* Your instructions
In the entries below, count every line that has the string "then", and answer with that count alone.

* Exercise material

-------------------------

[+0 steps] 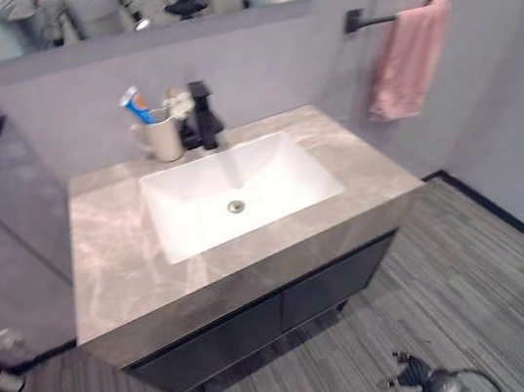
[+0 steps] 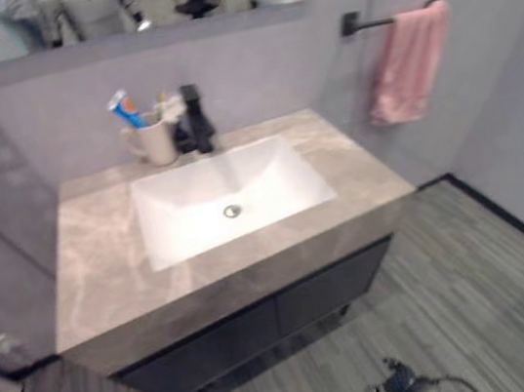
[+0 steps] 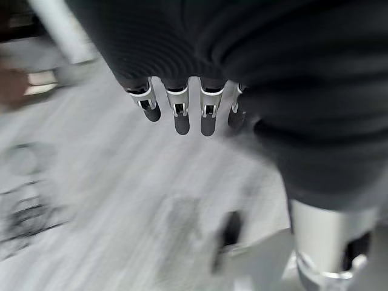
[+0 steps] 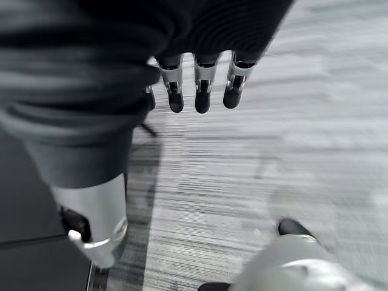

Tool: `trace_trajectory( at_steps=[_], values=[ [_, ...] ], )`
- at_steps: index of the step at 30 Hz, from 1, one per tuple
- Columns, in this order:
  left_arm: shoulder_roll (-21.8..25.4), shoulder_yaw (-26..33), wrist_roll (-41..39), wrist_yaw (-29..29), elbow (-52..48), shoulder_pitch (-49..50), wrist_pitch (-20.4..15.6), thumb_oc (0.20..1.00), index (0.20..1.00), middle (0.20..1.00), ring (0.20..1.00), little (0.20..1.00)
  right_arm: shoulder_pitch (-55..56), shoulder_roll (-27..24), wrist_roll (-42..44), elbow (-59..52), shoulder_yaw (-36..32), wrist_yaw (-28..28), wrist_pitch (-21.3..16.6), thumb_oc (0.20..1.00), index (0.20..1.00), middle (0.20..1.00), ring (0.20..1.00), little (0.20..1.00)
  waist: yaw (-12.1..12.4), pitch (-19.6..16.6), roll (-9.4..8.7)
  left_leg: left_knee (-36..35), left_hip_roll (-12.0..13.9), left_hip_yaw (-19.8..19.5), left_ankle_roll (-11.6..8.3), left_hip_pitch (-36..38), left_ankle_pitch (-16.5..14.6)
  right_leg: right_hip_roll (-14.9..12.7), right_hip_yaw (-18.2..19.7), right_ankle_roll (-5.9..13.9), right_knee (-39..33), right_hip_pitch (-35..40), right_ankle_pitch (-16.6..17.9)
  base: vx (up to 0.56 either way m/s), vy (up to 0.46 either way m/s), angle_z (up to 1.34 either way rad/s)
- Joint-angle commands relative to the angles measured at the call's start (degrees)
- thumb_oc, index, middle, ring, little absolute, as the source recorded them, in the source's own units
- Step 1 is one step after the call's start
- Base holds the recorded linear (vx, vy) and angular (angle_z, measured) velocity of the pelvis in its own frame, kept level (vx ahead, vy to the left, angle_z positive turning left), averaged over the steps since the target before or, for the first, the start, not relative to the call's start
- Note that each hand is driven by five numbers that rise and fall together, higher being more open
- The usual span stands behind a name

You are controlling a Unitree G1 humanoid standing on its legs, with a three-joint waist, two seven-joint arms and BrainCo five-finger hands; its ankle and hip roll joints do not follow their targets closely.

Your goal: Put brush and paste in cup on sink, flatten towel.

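Vanity scene seen from the head camera, with both hands seen from their wrist cameras. The left hand (image 3: 182,112) hangs above the grey striped floor (image 3: 151,200), its fingers (image 3: 208,118) relaxed and nearly straight, dark tips pointing toward the floor; it holds nothing and touches nothing. The right hand (image 4: 200,91) hangs likewise over the same floor, fingers (image 4: 231,91) loosely extended side by side, empty and clear of every object; a dark cabinet front (image 4: 36,254) lies just beside that arm. On the marble-patterned countertop (image 1: 115,267) a white rectangular sink (image 1: 242,194) is set in the middle, with a round drain at its centre. A black faucet (image 1: 203,116) stands at the back edge of the basin. Just beside the faucet, on its left and touching or nearly touching it, stands a cream cup (image 1: 164,137) with a handle. The cup contains a blue tube of paste (image 1: 135,104), tilted so that its top leans toward the left, and a pale brush (image 1: 174,101), whose exact form is too small to tell. On the wall to the right of the vanity a black bar (image 1: 383,15) carries a pink towel (image 1: 410,61), which hangs bunched in folds toward one end of the bar and drapes down well apart from the countertop. A mirror (image 1: 144,2) runs along the wall above the faucet.
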Motion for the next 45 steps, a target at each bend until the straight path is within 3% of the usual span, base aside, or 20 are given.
trace_trajectory(
  at_steps=[1,5,6,7,8,9,10,11,14,16,17,20,24,29,32,35,36,37,39,45],
  values=[
    [-0.5,-0.2,-0.7,2.3,0.8,-4.3,0.1,1.000,1.000,1.000,1.000,1.000,1.4,-4.1,2.0,0.0,-0.4,-1.5,-0.6,1.000,1.000,1.000,1.000,1.000,-2.0,1.4,-0.18,-4.3,0.0,-14.3,-4.54,-3.3,6.4,4.2,5.0,-2.14,-8.0,0.1,5.9,-0.07,-0.276,-0.85],
    [-0.9,-1.4,-1.5,4.4,-0.3,-7.2,-0.3,1.000,1.000,1.000,1.000,1.000,3.0,-4.4,2.3,0.2,-1.1,-3.1,-1.1,1.000,1.000,1.000,1.000,1.000,-3.7,2.3,-0.17,-2.2,1.8,-13.8,-5.84,-4.4,7.2,6.1,9.6,-3.13,-11.7,0.4,7.1,-0.12,-0.265,-0.65],
    [-1.1,-2.2,-1.6,5.7,-1.2,-8.9,-0.5,1.000,1.000,1.000,1.000,1.000,3.6,-4.8,1.5,-0.4,-0.5,-3.7,-1.3,1.000,1.000,1.000,1.000,1.000,-4.3,3.4,-0.78,2.4,2.5,-15.9,-6.21,-5.8,5.9,6.8,12.3,-3.65,-13.1,0.4,7.6,-0.09,-0.220,-0.70],
    [-1.1,-2.3,-1.6,5.7,-1.1,-8.9,-0.5,1.000,1.000,1.000,1.000,1.000,3.6,-4.8,1.4,-0.4,-0.5,-3.8,-1.3,1.000,1.000,1.000,1.000,1.000,-4.2,3.5,-0.76,2.8,2.7,-15.8,-6.24,-5.9,5.6,6.8,12.3,-3.67,-13.1,0.5,7.6,-0.17,-0.233,-0.98],
    [-1.5,-3.0,-1.9,6.4,-1.6,-10.3,-0.8,1.000,1.000,1.000,1.000,1.000,3.4,-5.0,1.1,-0.2,0.1,-4.0,-1.3,1.000,1.000,1.000,1.000,1.000,-3.9,4.5,-1.17,5.9,2.6,-18.5,-5.83,-7.7,5.8,7.2,13.6,-4.43,-13.3,-0.3,8.7,-0.14,-0.165,-1.00],
    [-1.7,-3.6,-2.5,7.1,-1.8,-11.2,-0.9,1.000,1.000,1.000,1.000,1.000,2.9,-5.2,0.9,0.1,0.7,-4.1,-1.3,1.000,1.000,1.000,1.000,1.000,-3.3,5.1,-1.45,7.6,1.0,-23.6,-5.78,-8.4,5.2,7.7,15.6,-4.76,-13.6,-0.6,9.1,-0.13,-0.229,-1.00],
    [-2.1,-4.1,-3.8,8.2,-1.9,-12.0,-1.3,1.000,1.000,1.000,1.000,1.000,1.9,-5.1,1.0,0.8,1.5,-4.2,-1.5,1.000,1.000,1.000,1.000,1.000,-2.1,5.6,-1.66,9.2,-2.3,-32.3,-5.40,-9.4,4.4,8.5,18.8,-5.09,-13.6,-1.1,9.6,0.01,-0.209,-0.92],
    [-2.5,-4.6,-5.6,7.6,-2.2,-13.0,-2.1,1.000,1.000,1.000,1.000,1.000,0.9,-5.4,-0.7,0.8,3.3,-4.5,-1.6,1.000,1.000,1.000,1.000,1.000,-2.1,5.7,-1.55,8.8,-3.0,-35.2,-4.60,-10.1,3.3,9.3,22.3,-5.07,-13.8,-1.0,10.1,0.03,-0.139,-1.23],
    [-3.2,-6.3,-7.2,6.6,-3.7,-14.2,-3.0,1.000,1.000,1.000,1.000,1.000,0.5,-6.4,-7.7,0.6,7.8,-4.6,-1.2,1.000,1.000,1.000,1.000,1.000,-1.8,5.5,-1.36,8.1,-2.8,-35.6,-4.59,-11.8,4.2,9.9,25.1,-5.22,-13.6,-1.5,10.4,0.07,-0.052,-1.55],
    [-3.4,-6.3,-7.1,6.9,-3.8,-14.3,-3.0,1.000,1.000,1.000,1.000,1.000,0.9,-6.6,-7.0,0.3,7.4,-4.5,-1.3,1.000,1.000,1.000,1.000,1.000,-1.6,5.6,-1.42,7.8,-3.1,-36.6,-4.67,-12.0,4.4,10.4,26.4,-5.25,-13.3,-1.3,10.4,0.11,-0.007,-0.56],
    [-3.9,-7.0,-6.6,7.1,-3.7,-14.7,-2.8,1.000,1.000,1.000,1.000,1.000,1.0,-6.5,-6.4,0.4,7.5,-4.1,-1.4,1.000,1.000,1.000,1.000,1.000,-1.6,5.8,-1.31,7.3,-4.0,-39.2,-4.83,-11.9,4.5,11.3,29.4,-5.01,-12.5,-1.0,10.0,0.12,0.001,-0.63],
    [-4.0,-7.1,-6.6,7.2,-3.7,-14.7,-2.7,1.000,1.000,1.000,1.000,1.000,0.9,-6.6,-6.9,0.9,7.8,-4.1,-1.4,1.000,1.000,1.000,1.000,1.000,-1.5,5.7,-1.05,6.6,-4.2,-39.9,-4.87,-11.7,4.7,11.8,30.8,-4.92,-12.2,-1.0,9.9,0.09,0.042,-1.07],
    [-4.5,-8.4,-5.5,6.6,-3.3,-14.7,-2.7,1.000,1.000,1.000,1.000,1.000,1.1,-6.2,-4.9,2.1,5.5,-4.2,-1.2,1.000,1.000,1.000,1.000,1.000,-3.2,5.0,0.68,3.3,-4.0,-36.8,-3.96,-7.6,3.9,11.7,33.1,-4.51,-10.0,-0.7,8.1,0.14,0.166,-0.99],
    [-4.6,-6.5,-9.3,6.4,-4.0,-14.4,-3.0,1.000,1.000,1.000,1.000,1.000,2.7,-5.4,7.4,5.1,-4.2,-4.3,-1.5,1.000,1.000,1.000,1.000,1.000,-5.0,4.2,2.25,1.3,-5.0,-33.1,-2.93,-5.3,2.6,10.4,34.9,-2.87,-8.6,-1.1,7.5,0.12,0.217,-0.31],
    [-3.5,-5.2,-13.3,5.5,-7.9,-13.3,-3.6,1.000,1.000,1.000,1.000,1.000,2.9,-5.6,6.9,6.0,-5.1,-4.4,-1.4,1.000,1.000,1.000,1.000,1.000,-4.3,4.2,2.35,-0.1,-5.0,-32.0,-2.58,-4.6,2.1,10.1,32.1,-1.70,-5.2,-3.5,7.6,0.04,0.104,-0.40],
    [-1.9,-4.6,-15.6,5.6,-12.1,-12.9,-3.7,1.000,1.000,1.000,1.000,1.000,0.8,-5.3,6.7,3.7,-4.8,-4.8,-1.3,1.000,1.000,1.000,1.000,1.000,-1.4,6.1,1.43,0.2,-3.8,-28.5,-3.32,-4.0,0.8,4.4,11.2,-1.57,-3.1,-9.2,9.5,-0.08,-0.017,-0.68],
    [-1.7,-4.4,-15.8,5.3,-12.1,-13.1,-3.6,1.000,1.000,1.000,1.000,1.000,0.7,-5.0,7.2,3.4,-4.8,-4.7,-1.2,1.000,1.000,1.000,1.000,1.000,-2.0,6.6,1.60,1.6,-3.5,-28.9,-3.35,-3.9,0.3,3.5,10.0,-1.10,-1.4,-9.7,9.3,0.03,-0.026,-1.28],
    [-1.3,-3.7,-16.7,5.5,-12.3,-13.2,-3.8,1.000,1.000,1.000,1.000,1.000,0.9,-4.9,8.3,2.9,-4.4,-4.0,-1.7,1.000,1.000,1.000,1.000,1.000,-2.8,7.1,1.03,6.7,-3.8,-29.2,-3.18,-4.4,-1.3,4.7,12.5,-1.54,-1.4,-8.6,8.0,0.07,-0.017,-0.74],
    [-1.2,-2.4,-18.8,5.8,-12.8,-13.3,-3.9,1.000,1.000,1.000,1.000,1.000,0.8,-5.0,8.6,2.7,-3.9,-3.9,-1.8,1.000,1.000,1.000,1.000,1.000,-1.6,8.0,0.48,11.4,-4.0,-29.5,-2.81,-6.0,-3.1,4.4,11.1,-3.50,2.3,-9.0,6.2,0.04,-0.020,0.47],
    [-2.0,-2.6,-20.2,5.5,-13.6,-13.7,-3.9,1.000,1.000,1.000,1.000,1.000,0.9,-5.8,11.2,2.7,-5.5,-4.2,-2.0,1.000,1.000,1.000,1.000,1.000,-1.8,8.6,0.04,19.3,-3.6,-30.4,-3.05,-8.3,-5.1,5.1,10.8,-4.73,5.6,-9.5,4.0,0.04,-0.052,0.13]
  ],
)
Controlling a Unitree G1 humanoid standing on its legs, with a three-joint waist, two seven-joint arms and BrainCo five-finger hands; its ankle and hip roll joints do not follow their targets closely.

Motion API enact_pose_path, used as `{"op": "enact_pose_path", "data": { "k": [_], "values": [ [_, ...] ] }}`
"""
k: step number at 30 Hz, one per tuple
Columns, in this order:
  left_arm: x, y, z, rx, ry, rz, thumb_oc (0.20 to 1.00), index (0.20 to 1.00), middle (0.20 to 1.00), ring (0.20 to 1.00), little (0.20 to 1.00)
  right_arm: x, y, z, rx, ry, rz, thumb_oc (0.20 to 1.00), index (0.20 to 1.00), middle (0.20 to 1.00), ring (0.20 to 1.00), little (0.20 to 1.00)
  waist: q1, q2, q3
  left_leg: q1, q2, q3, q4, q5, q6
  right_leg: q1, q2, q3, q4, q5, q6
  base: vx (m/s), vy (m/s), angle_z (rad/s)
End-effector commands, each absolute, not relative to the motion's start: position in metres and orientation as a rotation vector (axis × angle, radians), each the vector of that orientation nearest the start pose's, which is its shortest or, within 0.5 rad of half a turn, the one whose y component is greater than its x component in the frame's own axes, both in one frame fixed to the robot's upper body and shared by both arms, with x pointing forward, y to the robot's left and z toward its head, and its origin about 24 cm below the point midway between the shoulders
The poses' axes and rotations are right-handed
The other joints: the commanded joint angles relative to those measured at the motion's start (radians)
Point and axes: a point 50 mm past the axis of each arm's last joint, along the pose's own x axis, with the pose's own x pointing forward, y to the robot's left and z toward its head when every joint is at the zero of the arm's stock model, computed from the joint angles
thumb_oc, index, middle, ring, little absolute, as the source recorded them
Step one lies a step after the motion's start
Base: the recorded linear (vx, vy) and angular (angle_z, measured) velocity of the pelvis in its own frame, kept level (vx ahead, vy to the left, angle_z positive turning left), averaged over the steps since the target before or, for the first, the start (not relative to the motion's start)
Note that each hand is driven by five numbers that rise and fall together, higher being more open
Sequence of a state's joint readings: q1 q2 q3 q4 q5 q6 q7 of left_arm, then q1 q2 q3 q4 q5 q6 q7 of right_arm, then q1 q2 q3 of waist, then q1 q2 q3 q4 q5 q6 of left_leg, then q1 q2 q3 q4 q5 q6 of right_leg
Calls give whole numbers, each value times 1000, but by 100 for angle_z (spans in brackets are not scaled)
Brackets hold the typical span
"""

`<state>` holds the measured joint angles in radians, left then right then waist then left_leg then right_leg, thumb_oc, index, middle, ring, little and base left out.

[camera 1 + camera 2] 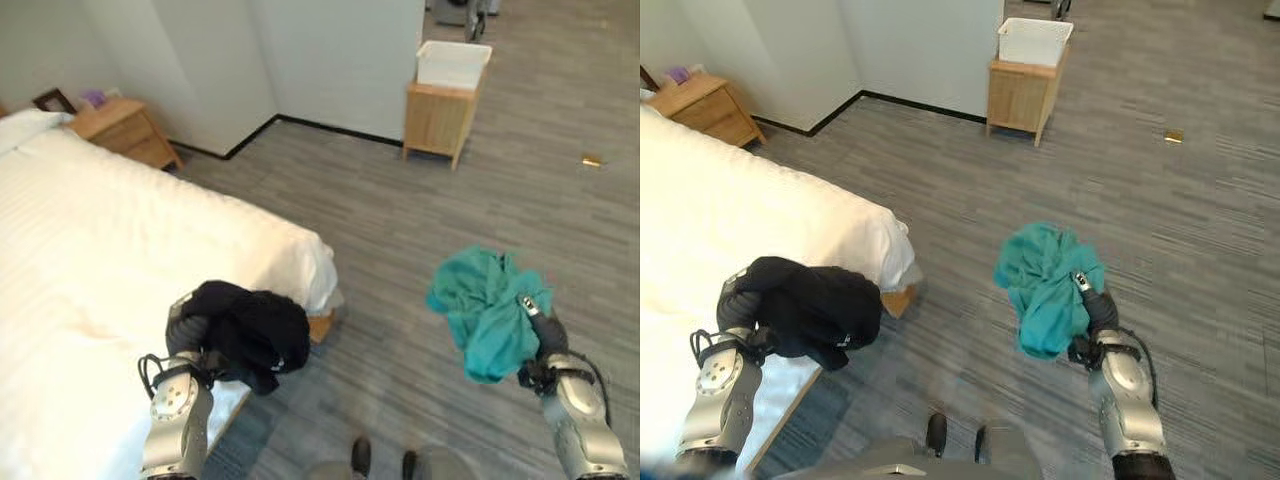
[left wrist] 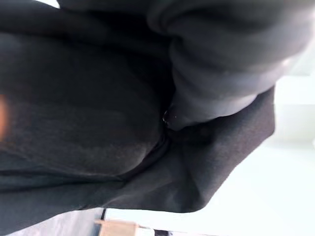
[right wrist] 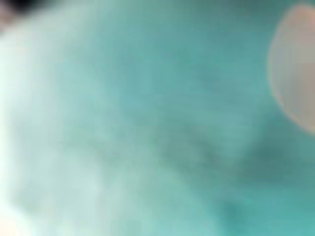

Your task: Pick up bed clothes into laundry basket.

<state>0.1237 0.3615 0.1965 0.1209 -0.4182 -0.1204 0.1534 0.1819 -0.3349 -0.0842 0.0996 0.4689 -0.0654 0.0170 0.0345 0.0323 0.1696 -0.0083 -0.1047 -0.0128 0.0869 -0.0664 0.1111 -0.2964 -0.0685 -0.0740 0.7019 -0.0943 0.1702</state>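
Here, each hand is lifted off the bed with a bunched garment in it.

The left hand (image 1: 188, 335) has its fingers curled round a crumpled black cloth garment (image 1: 250, 333), held over the foot corner of the white-sheeted bed (image 1: 120, 250), at its near edge. The right hand (image 1: 540, 335) grips a bunched teal cloth garment (image 1: 485, 305) above the grey plank floor (image 1: 450, 220), well apart from the bed. A white plastic laundry basket (image 1: 452, 62) sits on top of a small wooden cabinet (image 1: 437, 120) against the far wall, well away from both hands. A wooden nightstand (image 1: 125, 130) stands beside the bed's head end.
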Motion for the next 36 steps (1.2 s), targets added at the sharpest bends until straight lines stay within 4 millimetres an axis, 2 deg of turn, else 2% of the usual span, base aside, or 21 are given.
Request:
{"op": "enact_pose_path", "data": {
  "k": [1,4,8,11,13,15,16,17,19,22,23,25,26,27,28,31,32,33,34,35,36],
  "values": [
    [217,308,71,63,-141,462,200,200,200,200,200,204,-263,19,83,87,-185,200,200,200,200,200,-54,-37,-17,149,55,-80,-141,8,-62,-61,5,-18,-304,180,-25,313,-22,3],
    [219,306,69,40,-135,454,200,200,200,200,200,202,-268,20,83,81,-213,200,200,200,200,200,-78,-43,-23,184,56,-107,-157,-18,-71,-71,13,-19,-451,190,-38,340,-73,18],
    [226,299,70,42,-142,418,200,200,200,200,200,207,-267,24,68,66,-212,200,200,200,200,200,-103,-33,-28,268,99,-121,-164,-89,-106,-85,-21,-87,-707,270,-12,497,-128,15],
    [225,294,69,30,-145,394,200,200,200,200,200,210,-265,26,57,63,-186,200,200,200,200,200,-108,-34,-60,325,112,-114,-129,-107,-131,-63,-44,-173,-695,300,-14,604,-149,-10],
    [226,289,63,-2,-130,393,200,200,200,200,200,214,-262,23,51,79,-160,200,200,200,200,200,-114,-2,-85,298,149,-69,95,-4,-186,-11,-1,-225,-643,268,-66,660,-178,-15],
    [227,287,62,-55,-134,400,200,200,200,200,200,215,-264,28,55,64,-157,200,200,200,200,200,-111,-7,-84,189,150,-43,413,188,-247,52,12,-226,-630,224,-107,429,-180,-16],
    [227,287,62,-55,-135,400,200,200,200,200,200,216,-264,28,56,63,-157,200,200,200,200,200,-115,-12,-85,181,144,-47,417,191,-247,49,5,-227,-631,227,-108,395,-244,19],
    [228,287,63,-73,-139,392,200,200,200,200,200,215,-268,31,73,47,-171,200,200,200,200,200,-110,-29,-76,118,151,-11,572,264,-274,92,10,-222,-641,202,-138,342,-245,6],
    [232,284,69,-38,-154,370,200,200,200,200,200,214,-277,31,75,44,-225,200,200,200,200,200,-71,-68,-33,-25,153,35,758,226,-245,189,20,-184,-677,160,-169,618,-345,-25],
    [236,280,72,-74,-172,352,200,200,200,200,200,212,-284,33,66,41,-264,200,200,200,200,200,-24,-83,-12,-185,178,92,704,174,-210,293,30,-140,-722,122,-169,600,-139,-40],
    [235,279,66,-86,-149,346,200,200,200,200,200,211,-286,35,85,21,-289,200,200,200,200,200,8,-76,-13,-272,215,116,507,166,-201,355,33,-123,-741,99,-146,571,26,-39],
    [234,279,60,-88,-123,350,200,200,200,200,200,211,-287,35,71,23,-293,200,200,200,200,200,32,-68,-22,-282,197,115,287,193,-186,390,32,-94,-752,70,-133,824,103,-46],
    [230,278,51,-98,-90,350,200,200,200,200,200,213,-283,35,52,22,-273,200,200,200,200,200,73,-47,-38,-296,159,42,49,231,-178,448,57,-55,-766,38,-124,703,112,-23],
    [230,278,51,-98,-88,350,200,200,200,200,200,213,-284,35,51,24,-273,200,200,200,200,200,72,-50,-37,-281,154,42,26,240,-178,453,53,-57,-768,35,-123,971,80,-57],
    [226,278,46,-95,-68,359,200,200,200,200,200,216,-280,36,27,22,-243,200,200,200,200,200,87,-39,-55,-305,131,17,-131,279,-196,517,64,-25,-773,-2,-119,901,26,-99],
    [219,285,42,-67,-45,384,200,200,200,200,200,223,-272,37,-13,38,-187,200,200,200,200,200,107,-46,-84,-299,127,79,-118,328,-198,581,56,25,-759,-36,-119,755,59,-67],
    [213,289,41,-59,-41,402,200,200,200,200,200,228,-263,38,-21,34,-139,200,200,200,200,200,138,-59,-110,-286,111,55,-89,319,-169,595,30,38,-702,-30,-105,529,125,-32],
    [213,289,40,-53,-32,399,200,200,200,200,200,229,-260,36,-21,40,-134,200,200,200,200,200,143,-66,-117,-273,101,67,-82,299,-147,580,14,37,-636,-17,-87,685,178,-61],
    [212,288,38,-42,-19,399,200,200,200,200,200,230,-255,32,-6,49,-126,200,200,200,200,200,147,-86,-119,-254,76,73,-68,277,-119,543,-18,33,-501,57,-56,594,255,-89],
    [215,289,41,-42,-28,409,200,200,200,200,200,232,-246,32,30,38,-114,200,200,200,200,200,145,-78,-107,-205,68,100,-49,217,-74,413,-66,0,-157,272,10,441,212,-87],
    [215,289,41,-42,-29,409,200,200,200,200,200,233,-246,32,30,37,-113,200,200,200,200,200,148,-75,-110,-210,73,102,-48,219,-74,407,-62,4,-155,276,10,589,325,-43]
  ]
}}
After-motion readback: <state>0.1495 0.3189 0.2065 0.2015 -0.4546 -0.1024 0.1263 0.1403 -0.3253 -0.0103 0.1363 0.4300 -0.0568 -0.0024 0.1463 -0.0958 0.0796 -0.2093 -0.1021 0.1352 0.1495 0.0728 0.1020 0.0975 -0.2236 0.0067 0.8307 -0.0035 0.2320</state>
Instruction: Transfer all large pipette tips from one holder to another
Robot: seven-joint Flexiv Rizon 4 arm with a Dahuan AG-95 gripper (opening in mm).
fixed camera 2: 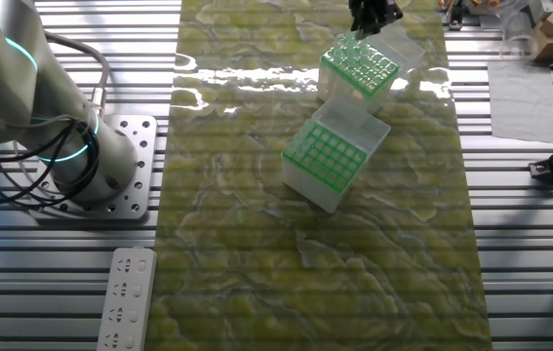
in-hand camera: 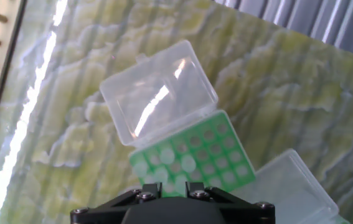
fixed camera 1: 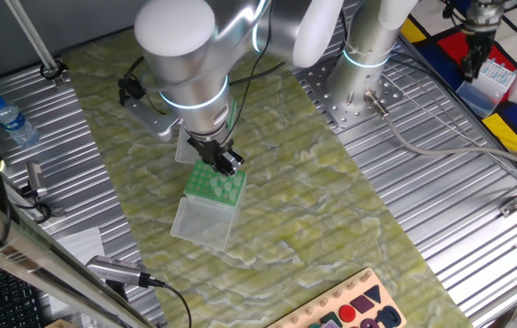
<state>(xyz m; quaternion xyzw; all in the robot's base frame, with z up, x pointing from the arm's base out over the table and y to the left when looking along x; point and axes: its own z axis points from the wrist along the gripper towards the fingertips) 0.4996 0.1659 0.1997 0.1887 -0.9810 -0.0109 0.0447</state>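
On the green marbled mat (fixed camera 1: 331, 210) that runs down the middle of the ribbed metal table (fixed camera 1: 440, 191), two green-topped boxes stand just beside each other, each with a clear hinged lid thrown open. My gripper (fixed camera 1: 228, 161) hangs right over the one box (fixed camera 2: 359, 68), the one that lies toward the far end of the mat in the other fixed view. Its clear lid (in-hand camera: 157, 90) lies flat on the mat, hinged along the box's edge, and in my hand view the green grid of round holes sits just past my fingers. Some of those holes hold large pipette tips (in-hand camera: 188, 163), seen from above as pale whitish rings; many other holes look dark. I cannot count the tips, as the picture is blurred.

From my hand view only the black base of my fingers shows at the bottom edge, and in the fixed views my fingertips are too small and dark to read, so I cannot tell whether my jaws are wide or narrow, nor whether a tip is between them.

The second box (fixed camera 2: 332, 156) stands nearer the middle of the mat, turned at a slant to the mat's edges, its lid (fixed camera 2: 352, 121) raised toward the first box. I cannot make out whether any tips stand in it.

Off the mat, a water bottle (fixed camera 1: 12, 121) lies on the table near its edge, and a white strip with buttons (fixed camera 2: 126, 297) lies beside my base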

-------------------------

* Result of the task
2